Анна Егоровна достала платок, приложила к одному глазу, к другому. Зубатов, опорожнив рюмку, провел указательным пальцем по усам, заговорил с особой доверчивостью:
— А теперь я хочу слышать ваше слово об одном, если хотите, грандиозном плане. Слепова знаете. И Афанасьева с моих слов тоже знаете. Эти люди послушные, как дрессированные охотничьи собаки. Скажу: «Несите в зубах поноску» — понесут. И роптать не будут: бога боятся, государя чтут больше отца родного. Понадобится — они в своих обществах поднимут мастеровщину на манифестацию под трехцветным государственным флагом, с портретом его императорского величества.
— Сергей Васильевич! — Голос Анны Егоровны зазвучал настороженно. — А вдруг да кто-нибудь один… Вдруг да выкинет, подлец… красный флаг.
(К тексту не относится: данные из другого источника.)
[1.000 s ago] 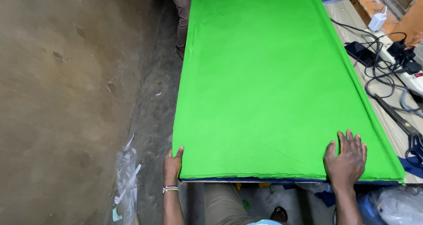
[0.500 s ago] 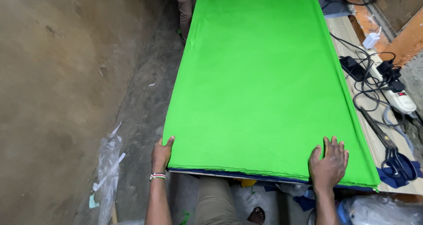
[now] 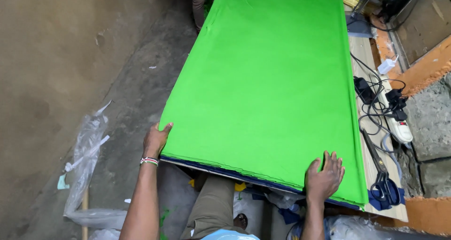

— Признаюсь — риск не исключен. Но ради святого дела можно и рискнуть. А в Слепова я верю. Такие люди подберут богобоязненных мужиков из неграмотной мастеровщины. Да если кто и посмеет супротив… Сомнут! — У Зубатова сжались кулаки. — Пойдет лавина! И знаете, Мамочка, это можно приурочить ко дню освобождения крестьян. И на поклонение к памятнику царю-освободителю, а? Каково придумано?!
— Да это же!.. У меня даже дух захватывает!.. — Анна Егоровна прихлопывала в ладоши. — Как откровение свыше!.. И дай-то бог!..
— Я был уверен, что вы одобрите. На днях доложу великому князю. И, в фартовый час, начнем подготовку. Народ увидит, у кого больше сил. — Зубатов встал. — До новой встречи, Мамочка!
ГЛАВА ДЕВЯТАЯ
1
Ульяновых приютила на время семья одного рабочего. Им уступили маленькую комнатку. Сами хозяева — восемь человек — ютились в соседней, тоже небольшой. Те и другие жили по принципу: в тесноте, да не в обиде.